Use the first example testcase as your mental trace to verify each transition.
Step 04

Edge Cases

Minimum Input
Single element / shortest valid input
Validate boundary behavior before entering the main loop or recursion.
Duplicates & Repeats
Repeated values / repeated states
Decide whether duplicates should be merged, skipped, or counted explicitly.
Extreme Constraints
Largest constraint values
Re-check complexity target against constraints to avoid time-limit issues.
Invalid / Corner Shape
Empty collections, zeros, or disconnected structures
Handle special-case structure before the core algorithm path.
Step 05

Full Annotated Code

Source-backed implementations are provided below for direct study and interview prep.

// Accepted solution for LeetCode #2147: Number of Ways to Divide a Long Corridor
class Solution {
    private int n;
    private char[] s;
    private Integer[][] f;
    private final int mod = (int) 1e9 + 7;

    public int numberOfWays(String corridor) {
        s = corridor.toCharArray();
        n = s.length;
        f = new Integer[n][3];
        return dfs(0, 0);
    }

    private int dfs(int i, int k) {
        if (i >= n) {
            return k == 2 ? 1 : 0;
        }
        if (f[i][k] != null) {
            return f[i][k];
        }
        k += s[i] == 'S' ? 1 : 0;
        if (k > 2) {
            return 0;
        }
        int ans = dfs(i + 1, k);
        if (k == 2) {
            ans = (ans + dfs(i + 1, 0)) % mod;
        }
        return f[i][k] = ans;
    }
}
Step 06

Interactive Study Demo

Use this to step through a reusable interview workflow for this problem.

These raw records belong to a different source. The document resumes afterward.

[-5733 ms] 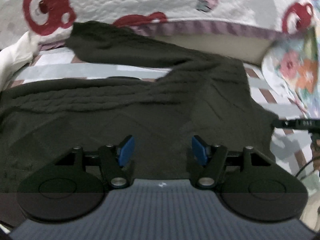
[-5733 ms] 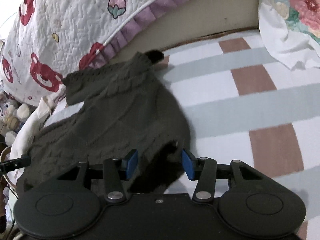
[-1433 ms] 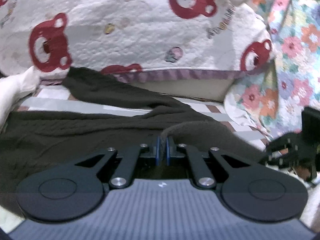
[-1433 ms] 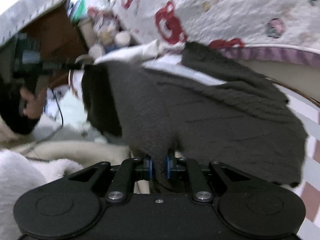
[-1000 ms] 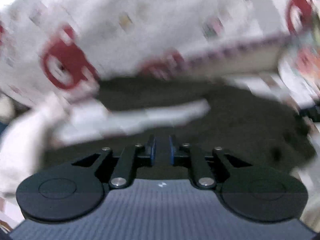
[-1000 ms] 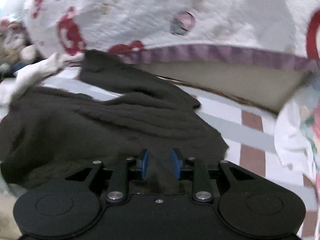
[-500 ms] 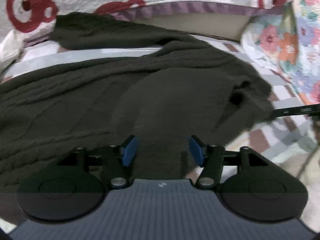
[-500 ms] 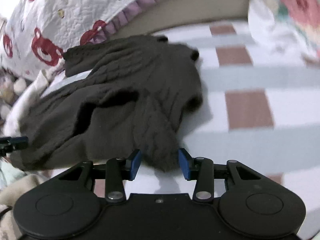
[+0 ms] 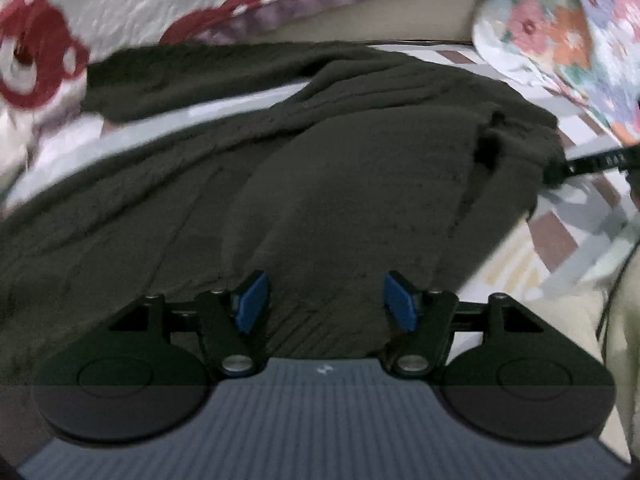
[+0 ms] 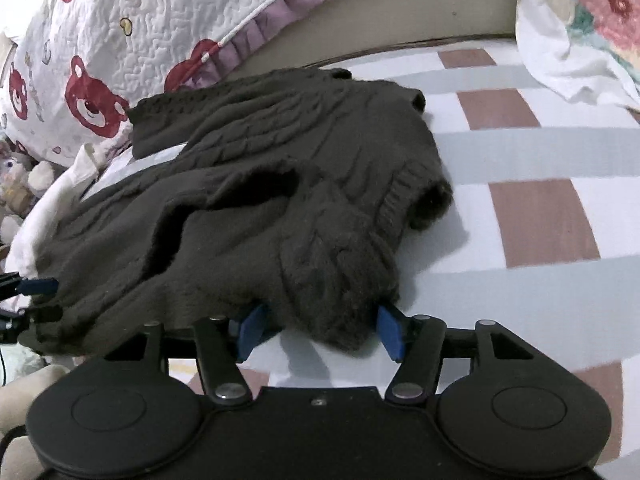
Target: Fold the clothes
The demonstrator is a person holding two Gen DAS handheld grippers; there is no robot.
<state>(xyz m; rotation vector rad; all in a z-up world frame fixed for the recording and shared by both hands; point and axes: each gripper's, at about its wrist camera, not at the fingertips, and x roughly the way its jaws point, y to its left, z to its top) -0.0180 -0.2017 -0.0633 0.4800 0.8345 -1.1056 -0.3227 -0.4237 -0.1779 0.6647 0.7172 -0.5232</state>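
Observation:
A dark brown cable-knit sweater lies on the checked bed sheet with its near part folded over itself. My left gripper hovers low over the folded flap. Its jaws are opening, and the knit lies between the blue pads without being pinched. In the right wrist view, the sweater shows a bunched corner between my right gripper's blue pads. These jaws are opening too and do not press on it. The other gripper's tip touches the sweater's left edge.
A white quilt with red bears is piled behind the sweater. A floral pillow lies at the right. Stuffed toys and a white cloth sit at the bed's left edge. A bare stretch of sheet extends to the right of the sweater.
Both grippers were shut on the sweater's lifted edge. They came down over the garment, laid the edge on top of it and spread their jaws, letting go.

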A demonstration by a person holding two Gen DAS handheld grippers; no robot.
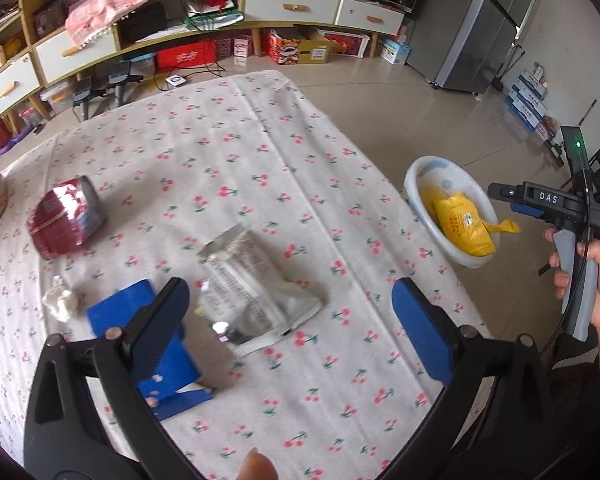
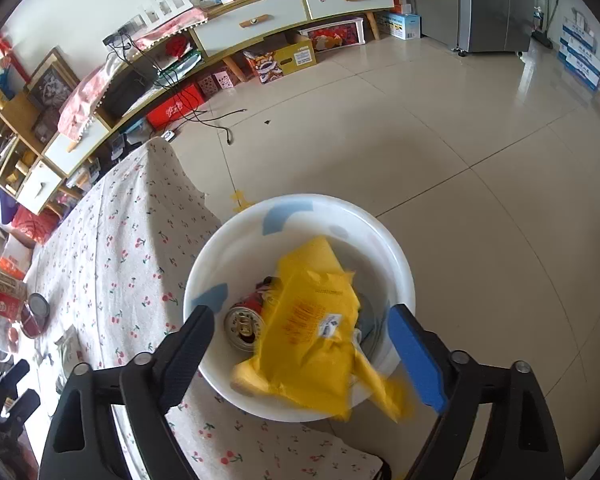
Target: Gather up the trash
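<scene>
- Left gripper [image 1: 290, 308]: jaws spread wide, nothing between the pads; hovers tilted down over the table, above the silver foil wrapper [image 1: 256, 292].
- Right gripper [image 2: 300, 344]: jaws wide, pads not pressing on anything; poised over the white bin [image 2: 300, 208], which stands on the floor just beside the table edge.
- Yellow plastic bag [image 2: 312, 332]: lies in the bin, one blurred corner draped over the near rim; apparently just let go, and not fully settled.
- Red drink can [image 2: 246, 320]: already in the bin, part-covered by the bag.
- Trash left on the cherry-print tablecloth [image 1: 340, 360]: silver foil wrapper, flat and crinkled, mid-table; blue carton [image 1: 120, 308], partly under the left finger; crumpled clear wrapper [image 1: 60, 300], just beside the carton; red tin [image 1: 66, 222], on its side, further left.
- Step in hand, as judged: left gripper goes for the foil wrapper.
- Handling advice: foil lies flat, so come down steeply, straddle a raised crease or edge, and close fully before lifting.
- Risk: thin foil may slip, or the cloth may be pinched with it.
</scene>
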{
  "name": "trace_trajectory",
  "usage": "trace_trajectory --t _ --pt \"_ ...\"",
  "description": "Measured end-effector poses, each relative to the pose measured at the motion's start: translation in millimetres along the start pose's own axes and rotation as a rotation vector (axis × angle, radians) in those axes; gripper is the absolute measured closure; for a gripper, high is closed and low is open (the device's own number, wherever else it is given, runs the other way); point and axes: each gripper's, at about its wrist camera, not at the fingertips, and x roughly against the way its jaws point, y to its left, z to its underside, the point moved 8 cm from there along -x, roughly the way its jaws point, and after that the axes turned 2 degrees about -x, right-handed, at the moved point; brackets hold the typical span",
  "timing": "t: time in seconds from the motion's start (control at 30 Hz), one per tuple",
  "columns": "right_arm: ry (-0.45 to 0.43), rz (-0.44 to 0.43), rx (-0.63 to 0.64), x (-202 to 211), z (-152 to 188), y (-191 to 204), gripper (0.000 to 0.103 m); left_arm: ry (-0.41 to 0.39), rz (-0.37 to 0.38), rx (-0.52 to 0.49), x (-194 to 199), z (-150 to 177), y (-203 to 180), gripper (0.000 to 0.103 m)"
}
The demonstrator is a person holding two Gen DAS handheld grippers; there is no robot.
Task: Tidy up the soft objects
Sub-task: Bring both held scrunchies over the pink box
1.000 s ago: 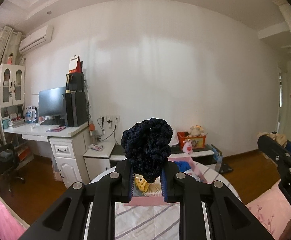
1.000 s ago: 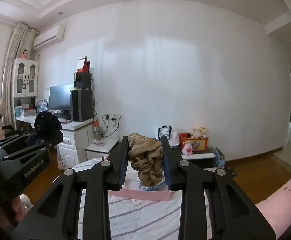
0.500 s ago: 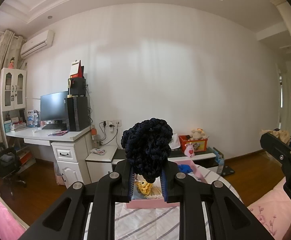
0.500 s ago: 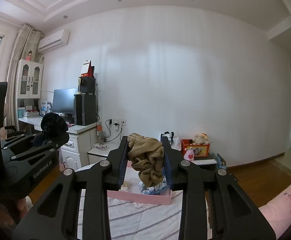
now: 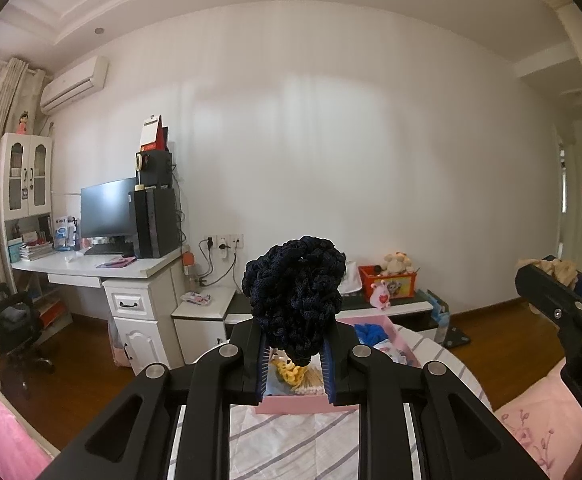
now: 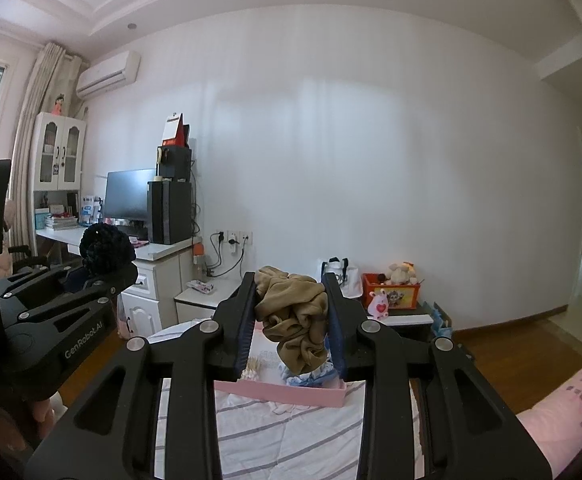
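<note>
From the left wrist camera we see our left gripper (image 5: 295, 354) clamped on a dark navy knitted scrunchie (image 5: 294, 295), which bulges up above the two fingers and is lifted clear of the bed. Below and beyond the fingertips sits a pink storage box (image 5: 291, 403) on the striped white bedsheet (image 5: 291, 440); a yellow scrunchie (image 5: 289, 372) lies in its near compartment and a blue scrunchie (image 5: 369, 332) lies farther back. At the right edge our right gripper (image 5: 551, 280) reaches in, a bit of tan fabric showing at its tip. A white desk (image 5: 103, 270) with a monitor (image 5: 109, 208) stands against the wall at the left.

From the right wrist camera, our right gripper (image 6: 291, 312) is closed on a tan scrunchie (image 6: 295, 320), pinched between both pads and hanging above the pink storage box (image 6: 279, 394), held just over its far part. The left gripper (image 6: 111, 276) shows at the left, carrying the dark navy knitted scrunchie (image 6: 107, 246) at its tip. A red toy bin (image 6: 391, 290) sits by the wall.
</note>
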Motion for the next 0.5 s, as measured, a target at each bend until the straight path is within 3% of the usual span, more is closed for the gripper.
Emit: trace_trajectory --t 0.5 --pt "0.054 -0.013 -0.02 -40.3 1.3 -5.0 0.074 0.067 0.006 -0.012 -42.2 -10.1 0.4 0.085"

Press Step or Run All to begin.
Step 07

Complexity Analysis

Time
O(n)
Space
O(n)

Approach Breakdown

RECURSIVE
O(2ⁿ) time
O(n) space

Pure recursion explores every possible choice at each step. With two choices per state (take or skip), the decision tree has 2ⁿ leaves. The recursion stack uses O(n) space. Many subproblems are recomputed exponentially many times.

DYNAMIC PROGRAMMING
O(n × m) time
O(n × m) space

Each cell in the DP table is computed exactly once from previously solved subproblems. The table dimensions determine both time and space. Look for the state variables — each unique combination of state values is one cell. Often a rolling array can reduce space by one dimension.

Shortcut: Count your DP state dimensions → that’s your time. Can you drop one? That’s your space optimization.
Coach Notes

Common Mistakes

Review these before coding to avoid predictable interview regressions.

Overflow in intermediate arithmetic

Wrong move: Temporary multiplications exceed integer bounds.

Usually fails on: Large inputs wrap around unexpectedly.

Fix: Use wider types, modular arithmetic, or rearranged operations.

State misses one required dimension

Wrong move: An incomplete state merges distinct subproblems and caches incorrect answers.

Usually fails on: Correctness breaks on cases that differ only in hidden state.

Fix: Define state so each unique subproblem maps to one DP cell.